Original classification rating: not rated. This clip chosen to be G

Clip description

As the Spanish Armada’s flotilla of ships creeps towards England’s shores, Queen Elizabeth (George Browne) reviews her land troops assembled at Tilbury. The troops stand proudly in line. Once the Spanish come ashore, a fight with the English ensues. Finally the Spanish are defeated and retreat. Later, the Queen and her servants celebrate.

Curator’s notes

The beginning of this scene (not curated in this clip) gives the viewers the background to the story: Queen Elizabeth I (played by filmmaker George Browne in drag; he also plays Juliet in clip one) receives a letter (explained in intertitles) which tells her that the Spanish King Philip II is sending an Armada to England to wipe her ‘off the map’. Forewarned, she prepares her troops for the Armada’s arrival…

The use of correspondence or letters as the basis for the intertitles in the prelude is a clever way for Browne to create a sense of period to the 1588 story.
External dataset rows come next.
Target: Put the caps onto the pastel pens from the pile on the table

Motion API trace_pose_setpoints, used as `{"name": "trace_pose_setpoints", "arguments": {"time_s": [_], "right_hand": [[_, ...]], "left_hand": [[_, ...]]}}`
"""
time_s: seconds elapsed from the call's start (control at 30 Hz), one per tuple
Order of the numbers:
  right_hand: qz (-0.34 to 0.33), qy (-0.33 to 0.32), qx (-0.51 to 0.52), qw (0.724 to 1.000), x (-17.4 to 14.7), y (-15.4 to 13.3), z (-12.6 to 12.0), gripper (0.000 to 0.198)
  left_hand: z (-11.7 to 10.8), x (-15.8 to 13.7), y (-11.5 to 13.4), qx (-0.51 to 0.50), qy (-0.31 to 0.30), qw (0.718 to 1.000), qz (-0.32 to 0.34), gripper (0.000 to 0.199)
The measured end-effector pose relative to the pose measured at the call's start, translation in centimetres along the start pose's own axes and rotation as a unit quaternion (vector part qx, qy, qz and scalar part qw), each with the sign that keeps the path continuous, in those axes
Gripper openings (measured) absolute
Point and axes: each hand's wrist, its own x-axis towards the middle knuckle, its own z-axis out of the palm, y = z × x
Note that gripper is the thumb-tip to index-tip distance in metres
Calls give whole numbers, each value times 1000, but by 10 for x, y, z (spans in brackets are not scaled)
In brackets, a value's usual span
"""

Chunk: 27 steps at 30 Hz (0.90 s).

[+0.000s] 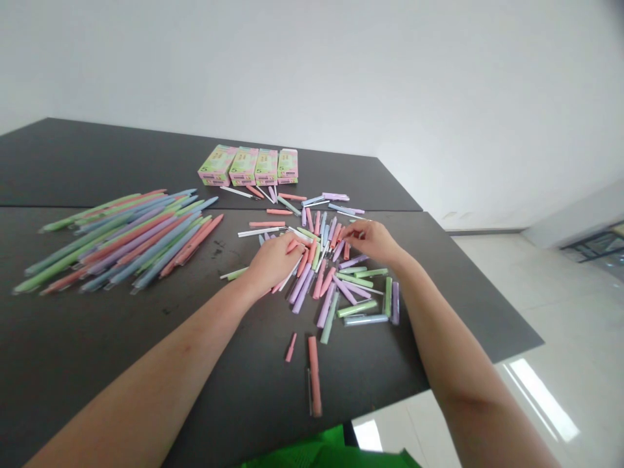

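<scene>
A spread of pastel pen parts lies on the dark table: coral, purple, green and blue barrels, short tips, and thin white refills (pixel 291 276). At the left side of this spread, my left hand (pixel 273 261) is closed, with a coral pen part (pixel 292 246) at its fingertips. My right hand (pixel 374 242) reaches in from the right, its fingers drawn together beside some coral and purple parts. What sits between those fingertips is too small to make out. Nearer to me lie a coral barrel with a clear clip (pixel 314 377) and a small pink tip (pixel 291 348).
A pile of whole pens (pixel 131 240) in mixed pastel colours covers the left of the table. Small pink and green boxes (pixel 242 166) stand in a row at the back. The table's right edge (pixel 492 292) slants toward the tiled floor, and a white wall rises behind.
</scene>
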Motion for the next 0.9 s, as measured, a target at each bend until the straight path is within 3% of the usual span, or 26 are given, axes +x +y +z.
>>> {"name": "trace_pose_setpoints", "arguments": {"time_s": [0.13,0.23,0.33,0.43,0.57,0.67,0.77,0.9], "right_hand": [[-95,-91,51,990,-1,-15,12,17],[-112,-128,27,985,-1,-17,17,17],[-120,-125,26,985,0,-14,17,16],[-102,-87,30,991,1,-8,15,15],[-23,-47,107,993,-1,-3,10,15],[-10,-78,129,989,-4,-3,2,15],[-23,-139,76,987,-6,-6,-5,14],[-40,-171,30,984,-5,-11,-5,17]], "left_hand": [[1,0,0,-5,2,1000,7,25],[1,0,0,1,6,1000,6,25],[0,0,0,7,6,1000,5,26],[0,0,1,12,4,1000,1,26],[0,0,1,12,2,1000,0,26],[0,-1,1,11,3,1000,3,26],[0,-1,2,14,2,1000,2,26],[0,-1,1,14,1,1000,-2,26]]}}
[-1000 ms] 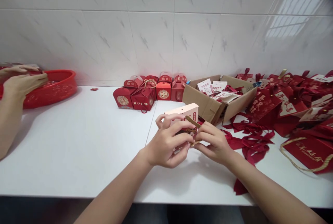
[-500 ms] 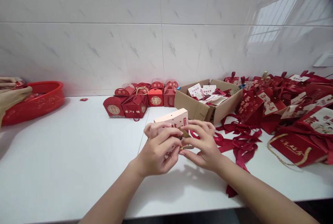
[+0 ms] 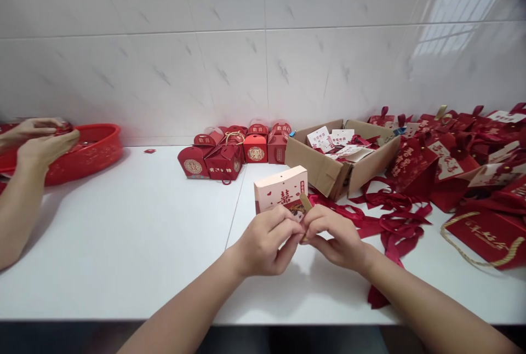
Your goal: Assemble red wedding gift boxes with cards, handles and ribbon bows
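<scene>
A small white and red card box (image 3: 276, 188) with a red printed character stands upright just behind my hands. A gold ribbon (image 3: 305, 201) sticks up in front of its right side. My right hand (image 3: 335, 235) is closed, pinching this ribbon between thumb and fingers. Against it, my left hand (image 3: 269, 241) is also closed, its fingertips meeting the right ones at the ribbon's lower end. The fingers partly hide that end and the lower part of the box.
An open cardboard carton (image 3: 318, 170) holds white printed cards. Dark red ribbons (image 3: 394, 228) lie beside it, with many red gift bags (image 3: 417, 159) at right. Red boxes (image 3: 222, 162) line the wall. At left, another person's hands (image 3: 45, 137) work over a red plastic basin (image 3: 102, 148).
My hands have come lower, off the box's front, and closed together on the gold ribbon, leaving more of the box showing. The view has shifted left; the other person's hands show more.
</scene>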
Another brief intertitle, visible in the beginning of the beach scenes, indicates that the weather was bad when these scenes were filmed, and they had to make do with the time they had. The beach scenes were possibly shot at Clifton Gardens, or another beach close to the Browne family residence at Cremorne on Sydney’s lower north shore.

The Browne family staged Good Queen Bess, their final recorded play in this home movie, in 1934.